Can I use BDD by testing low abstraction level code? - cucumber

I checked several (real world) BDD examples, but all I have found are e2e tests using selenium. I was wondering, is it possible to write unit tests with BDD? If so, how should such a unit test look alike in gherkin? I have a hard time to imagine what to write into the feature and scenario description and how to use them to generate a documentation for example by the java collection framework.
edit
I have found an example here: http://jonkruger.com/blog/2010/12/13/using-cucumber-for-unit-tests-why-not/comment-page-1/
features:
Feature: Checkout
Scenario Outline: Checking out individual items
Given that I have not checked anything out
When I check out item
Then the total price should be the of that item
Examples:
| item | unit price |
| "A" | 50 |
| "B" | 30 |
| "C" | 20 |
| "D" | 15 |
Scenario Outline: Checking out multiple items
Given that I have not checked anything out
When I check out
Then the total price should be the of those items
Examples:
| multiple items | expected total price | notes |
| "AAA" | 130 | 3 for 130 |
| "BB" | 45 | 2 for 45 |
| "CCC" | 60 | |
| "DDD" | 45 | |
| "BBB" | 75 | (2 for 45) + 30 |
| "BABBAA" | 205 | order doesn't matter |
| "" | 0 | |
Scenario Outline: Rounding money
When rounding "" to the nearest penny
Then it should round it using midpoint rounding to ""
Examples:
| amount | rounded amount |
| 1 | 1 |
| 1.225 | 1.23 |
| 1.2251 | 1.23 |
| 1.2249 | 1.22 |
| 1.22 | 1.22 |
step definitions (ruby):
require 'spec_helper'
describe "Given that I have not checked anything out" do
before :each do
#check_out = CheckOut.new
end
[["A", 50], ["B", 30], ["C", 20], ["D", 15]].each do |item, unit_price|
describe "When I check out an invididual item" do
it "The total price should be the unit price of that item" do
#check_out.scan(item)
#check_out.total.should == unit_price
end
end
end
[["AAA", 130], # 3 for 130
["BB", 45], # 2 for 45
["CCC", 60],
["DDD", 45],
["BBB", 75], # (2 for 45) + 30
["BABBAA", 205], # order doesn't matter
["", 0]].each do |items, expected_total_price|
describe "When I check out multiple items" do
it "The total price should be the expected total price of those items" do
individual_items = items.split(//)
individual_items.each { |item| #check_out.scan(item) }
#check_out.total.should == expected_total_price
end
end
end
end
class RoundingTester
include Rounding
end
[[1, 1],
[1.225, 1.23],
[1.2251, 1.23],
[1.2249, 1.22],
[1.22, 1.22]].each do |amount, rounded_amount|
describe "When rounding an amount of money to the nearest penny" do
it "Should round the amount using midpoint rounding" do
RoundingTester.new.round_money(amount).should == rounded_amount
end
end
end
I don't know a way of generating documentation based on this. It is not hopeless, e.g. it is easy to map the Feature: Checkout to the Checkout class. Maybe something similar can be done on the method level. Another possible solution to write helpers specific to this task.

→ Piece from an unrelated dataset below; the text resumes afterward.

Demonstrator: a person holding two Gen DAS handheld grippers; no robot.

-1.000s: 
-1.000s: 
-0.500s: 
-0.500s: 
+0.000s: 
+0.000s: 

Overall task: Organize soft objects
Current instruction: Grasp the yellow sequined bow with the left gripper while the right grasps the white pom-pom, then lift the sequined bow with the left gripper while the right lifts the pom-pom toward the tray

A key idea here is understanding the difference between describing behaviour, and testing. In this context describing behaviour is:
more abstract
easy to read by a wider audience
more focused on what you are doing and why you are doing
less focused on 'how' you are doing something
less exhaustive, we use examples, we don't cover everything
Testing tends to be:
precise
detailed
exhaustive
technical
When you use a BDD tool, e.g. Cucumber to write unit tests you tend to end up with tests that are
verbose
full of technical detail which only a few people can appreciate
very expensive to run
difficult to maintain
So we have different tools and different techniques for different sorts of 'testing'. You get the most bang for your buck by using the right tool for the right job.
Whilst the idea of using one tool for all your testing seems very appealing. In the end its about as sensible as using one tool to fix your car - try pumping up your tyres with a hammer!

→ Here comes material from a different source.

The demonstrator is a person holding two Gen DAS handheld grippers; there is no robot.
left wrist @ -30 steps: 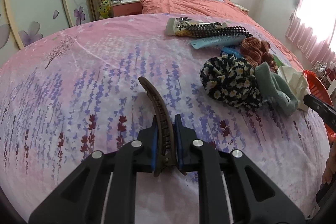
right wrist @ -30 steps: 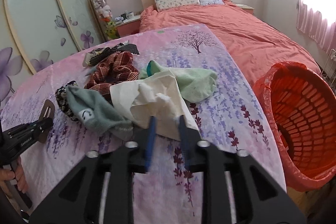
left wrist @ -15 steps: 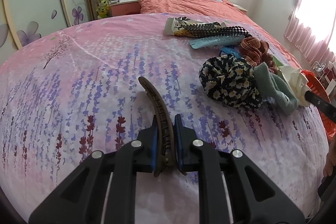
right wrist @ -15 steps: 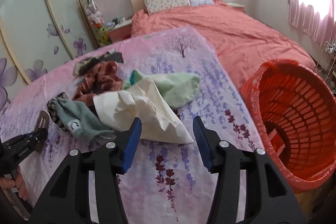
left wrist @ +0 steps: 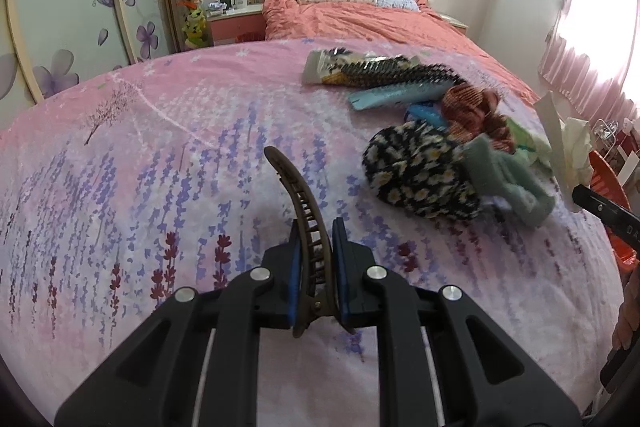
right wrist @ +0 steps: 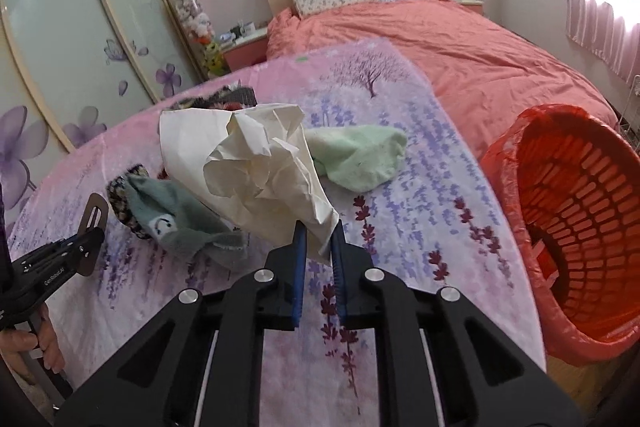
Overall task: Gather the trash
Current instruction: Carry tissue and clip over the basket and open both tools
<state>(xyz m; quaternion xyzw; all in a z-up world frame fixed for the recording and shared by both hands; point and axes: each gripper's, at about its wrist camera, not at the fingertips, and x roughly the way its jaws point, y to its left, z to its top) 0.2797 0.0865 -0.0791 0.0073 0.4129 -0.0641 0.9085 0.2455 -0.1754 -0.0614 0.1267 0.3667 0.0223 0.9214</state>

BDD describe systems as a black box. If you have any words in there related to the implementation, it's no longer BDD. Inf3rno posted an example with the correct abstraction.
I always ask myself, if the user interface was gone, would I be able to keep the same feature files? If the use cases were to be carried out over voice commands, would the steps still make sense?
Another way to think about it is, steps statements should be facts about a system, not instructions on how to manually test it.
good step definition
Given An account "FOO" with username <username> and password <password>
bad step definition (only applies to ui)
Given I am at the login page
And I enter <username> as the username
And I enter <password> as the password
Full example
Given An account "FOO" with username <username> and password <password>
When Creating an account with username <username> and password BAR
Then An error "Username already in use" is returned
Note that I could implement this last example against the user interface, against the api, but I could also implement it over voice commands ;)

Related

Pandas: Sliding window, summing app 14 day data

I do wonder how it is possible to make sliding windows in Pandas.
I have a dataframe with three columns.
Country | Number | DayOfTheYear
===================================
No | 50 | 0
No | 20 | 1
No | 37 | 2
I would love to see 14 day chunks for every country and day combination.
The country think can be ignored for the moment, since I can filter those manually in some way. But imagine there is only one country, is there a smart way to get some sort of summed up sliding window, resulting in something like the following?
Country | Sum | DatesOftheYear
===================================
No | 504 | 0-13
No | 207 | 1-14
No | 337 | 2-15
I would also accept if if they where disjunct, being only 0-13, 14-27, etc.
But I just cannot come along with Pandas. I know an old SQL solution, but is there anybody having a nice idea for Pandas?
If you want a rolling windows of your dataframe, you can simply use the .rolling function of pandas : https://pandas.pydata.org/pandas-docs/stable/reference/api/pandas.DataFrame.rolling.html
In your case : df["Number"].rolling(14).sum()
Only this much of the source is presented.